AdaDelta Optimizer Demo

Optimizing f(x,y) = (x-2)^2 + (y-3)^2

Step | x      | y      | Loss   | RMS[g] (x,y) | RMS[Δx] (x,y)
----------------------------------------------------------------------
   0 |  0.000 |  0.000 | 13.000 | (init,init)  | (init,init)
   1 |  0.004 |  0.004 | 12.955 | (0.894,1.342) | (0.001,0.001)
   2 |  0.009 |  0.009 | 12.910 | (1.248,1.872) | (0.002,0.002)
   3 |  0.014 |  0.014 | 12.865 | (1.507,2.262) | (0.002,0.002)
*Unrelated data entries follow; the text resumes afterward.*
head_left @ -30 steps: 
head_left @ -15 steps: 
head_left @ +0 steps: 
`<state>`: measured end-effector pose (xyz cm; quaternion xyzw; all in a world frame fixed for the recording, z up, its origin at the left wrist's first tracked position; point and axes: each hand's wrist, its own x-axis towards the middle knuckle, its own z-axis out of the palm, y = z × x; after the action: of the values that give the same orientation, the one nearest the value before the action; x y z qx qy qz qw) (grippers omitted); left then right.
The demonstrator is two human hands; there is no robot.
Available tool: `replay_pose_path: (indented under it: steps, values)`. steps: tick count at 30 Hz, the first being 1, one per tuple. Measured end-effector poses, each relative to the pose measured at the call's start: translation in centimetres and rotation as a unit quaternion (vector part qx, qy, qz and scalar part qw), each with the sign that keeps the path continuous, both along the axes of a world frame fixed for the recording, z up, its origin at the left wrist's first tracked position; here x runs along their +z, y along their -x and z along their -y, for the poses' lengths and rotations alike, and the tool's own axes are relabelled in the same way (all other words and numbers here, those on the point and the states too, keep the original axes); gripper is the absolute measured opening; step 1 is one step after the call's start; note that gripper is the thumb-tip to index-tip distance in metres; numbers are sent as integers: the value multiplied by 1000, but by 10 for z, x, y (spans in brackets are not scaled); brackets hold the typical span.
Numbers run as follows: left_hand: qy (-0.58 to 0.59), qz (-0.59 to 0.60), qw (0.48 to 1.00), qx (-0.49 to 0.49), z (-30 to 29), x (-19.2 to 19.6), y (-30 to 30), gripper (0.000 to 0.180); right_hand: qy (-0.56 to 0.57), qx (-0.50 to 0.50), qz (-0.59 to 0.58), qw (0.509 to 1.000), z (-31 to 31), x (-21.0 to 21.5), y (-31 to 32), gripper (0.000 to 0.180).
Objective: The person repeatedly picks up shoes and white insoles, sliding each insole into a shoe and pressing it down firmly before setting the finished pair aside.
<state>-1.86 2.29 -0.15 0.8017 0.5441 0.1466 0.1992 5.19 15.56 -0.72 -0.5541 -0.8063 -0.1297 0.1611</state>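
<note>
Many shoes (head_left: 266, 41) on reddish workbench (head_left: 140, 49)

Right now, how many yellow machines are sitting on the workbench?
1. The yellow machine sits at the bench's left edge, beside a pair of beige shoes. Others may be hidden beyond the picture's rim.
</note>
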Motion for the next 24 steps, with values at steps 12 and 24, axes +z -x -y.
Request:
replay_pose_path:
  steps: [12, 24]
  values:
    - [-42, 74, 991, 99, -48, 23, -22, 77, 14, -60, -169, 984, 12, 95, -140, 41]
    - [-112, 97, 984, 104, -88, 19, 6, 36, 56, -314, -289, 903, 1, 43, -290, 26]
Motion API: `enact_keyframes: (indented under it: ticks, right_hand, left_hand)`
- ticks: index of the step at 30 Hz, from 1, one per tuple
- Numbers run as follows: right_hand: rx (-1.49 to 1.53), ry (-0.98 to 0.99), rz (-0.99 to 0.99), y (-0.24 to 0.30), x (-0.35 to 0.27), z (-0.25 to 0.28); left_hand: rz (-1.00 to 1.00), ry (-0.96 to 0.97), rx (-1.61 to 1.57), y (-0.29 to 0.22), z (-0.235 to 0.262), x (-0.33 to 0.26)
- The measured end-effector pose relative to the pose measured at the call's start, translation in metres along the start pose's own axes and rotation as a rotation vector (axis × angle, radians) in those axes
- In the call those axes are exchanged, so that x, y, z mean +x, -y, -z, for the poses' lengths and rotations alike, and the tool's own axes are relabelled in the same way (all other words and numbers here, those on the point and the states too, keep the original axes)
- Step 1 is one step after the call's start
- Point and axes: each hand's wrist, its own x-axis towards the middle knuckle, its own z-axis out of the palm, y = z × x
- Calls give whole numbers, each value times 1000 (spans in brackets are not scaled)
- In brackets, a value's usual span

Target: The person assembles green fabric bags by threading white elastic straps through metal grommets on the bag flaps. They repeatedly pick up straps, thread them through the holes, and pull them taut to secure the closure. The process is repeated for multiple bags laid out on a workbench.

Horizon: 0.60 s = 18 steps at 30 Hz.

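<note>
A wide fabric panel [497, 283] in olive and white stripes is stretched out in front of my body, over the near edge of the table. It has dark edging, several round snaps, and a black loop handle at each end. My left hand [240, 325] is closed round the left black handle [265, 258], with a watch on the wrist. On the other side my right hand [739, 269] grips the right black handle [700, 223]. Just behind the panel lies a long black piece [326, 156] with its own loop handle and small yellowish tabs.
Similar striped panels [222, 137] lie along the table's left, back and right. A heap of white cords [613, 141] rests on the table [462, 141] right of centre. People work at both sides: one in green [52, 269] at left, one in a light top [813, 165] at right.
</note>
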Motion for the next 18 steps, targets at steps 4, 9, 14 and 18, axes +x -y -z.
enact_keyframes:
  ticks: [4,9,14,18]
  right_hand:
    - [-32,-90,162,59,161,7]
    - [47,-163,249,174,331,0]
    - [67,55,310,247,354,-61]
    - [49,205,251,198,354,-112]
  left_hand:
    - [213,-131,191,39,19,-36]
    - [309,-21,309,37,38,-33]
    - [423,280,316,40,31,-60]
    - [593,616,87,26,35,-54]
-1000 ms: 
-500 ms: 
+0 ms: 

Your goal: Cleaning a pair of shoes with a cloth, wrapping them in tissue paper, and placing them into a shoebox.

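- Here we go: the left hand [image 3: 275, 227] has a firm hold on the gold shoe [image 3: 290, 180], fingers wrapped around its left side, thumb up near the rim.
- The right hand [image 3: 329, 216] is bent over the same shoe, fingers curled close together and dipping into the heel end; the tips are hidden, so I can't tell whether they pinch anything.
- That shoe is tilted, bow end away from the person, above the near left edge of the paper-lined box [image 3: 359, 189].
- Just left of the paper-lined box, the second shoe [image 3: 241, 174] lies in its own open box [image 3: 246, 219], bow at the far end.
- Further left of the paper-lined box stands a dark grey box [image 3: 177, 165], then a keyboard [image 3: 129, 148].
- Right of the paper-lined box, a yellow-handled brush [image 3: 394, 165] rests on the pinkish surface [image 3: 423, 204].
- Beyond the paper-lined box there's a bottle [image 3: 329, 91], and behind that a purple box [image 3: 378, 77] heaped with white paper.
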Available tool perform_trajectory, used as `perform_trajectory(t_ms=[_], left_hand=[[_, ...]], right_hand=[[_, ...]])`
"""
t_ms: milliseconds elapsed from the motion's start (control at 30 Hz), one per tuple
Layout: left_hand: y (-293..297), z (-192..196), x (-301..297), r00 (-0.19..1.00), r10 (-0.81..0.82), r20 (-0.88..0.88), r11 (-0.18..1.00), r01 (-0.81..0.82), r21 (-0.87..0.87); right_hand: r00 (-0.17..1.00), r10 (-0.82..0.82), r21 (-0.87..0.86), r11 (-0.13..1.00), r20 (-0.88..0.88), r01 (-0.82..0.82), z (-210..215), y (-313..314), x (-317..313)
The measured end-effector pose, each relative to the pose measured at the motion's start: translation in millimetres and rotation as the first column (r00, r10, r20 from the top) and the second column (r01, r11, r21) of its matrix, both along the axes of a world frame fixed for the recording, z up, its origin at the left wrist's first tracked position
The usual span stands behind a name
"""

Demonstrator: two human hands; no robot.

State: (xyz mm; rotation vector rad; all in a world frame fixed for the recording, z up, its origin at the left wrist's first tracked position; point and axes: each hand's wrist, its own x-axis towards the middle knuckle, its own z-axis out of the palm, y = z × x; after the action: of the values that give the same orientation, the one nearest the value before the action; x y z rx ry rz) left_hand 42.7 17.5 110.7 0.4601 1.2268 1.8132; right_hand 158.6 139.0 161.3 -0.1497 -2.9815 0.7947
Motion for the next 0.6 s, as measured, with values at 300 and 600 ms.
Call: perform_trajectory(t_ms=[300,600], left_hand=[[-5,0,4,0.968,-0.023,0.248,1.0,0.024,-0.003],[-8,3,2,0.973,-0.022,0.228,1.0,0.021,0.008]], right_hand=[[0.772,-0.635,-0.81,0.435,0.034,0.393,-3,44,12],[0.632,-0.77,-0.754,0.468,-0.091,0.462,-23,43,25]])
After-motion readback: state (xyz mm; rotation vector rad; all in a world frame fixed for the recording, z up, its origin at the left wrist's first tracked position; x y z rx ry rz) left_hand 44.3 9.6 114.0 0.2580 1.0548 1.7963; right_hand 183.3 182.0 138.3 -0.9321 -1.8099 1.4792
   4 |  0.018 |  0.018 | 12.819 | (1.717,2.578) | (0.002,0.002)
   5 |  0.023 |  0.023 | 12.774 | (1.893,2.845) | (0.002,0.002)
   6 |  0.027 |  0.027 | 12.728 | (2.046,3.076) | (0.003,0.003)
   7 |  0.032 |  0.032 | 12.682 | (2.181,3.279) | (0.003,0.003)
   8 |  0.037 |  0.037 | 12.637 | (2.301,3.461) | (0.003,0.003)
   9 |  0.041 |  0.041 | 12.591 | (2.408,3.624) | (0.003,0.003)
  10 |  0.046 |  0.046 | 12.545 | (2.505,3.772) | (0.003,0.003)
  11 |  0.050 |  0.051 | 12.500 | (2.594,3.907) | (0.003,0.003)
  12 |  0.055 |  0.055 | 12.454 | (2.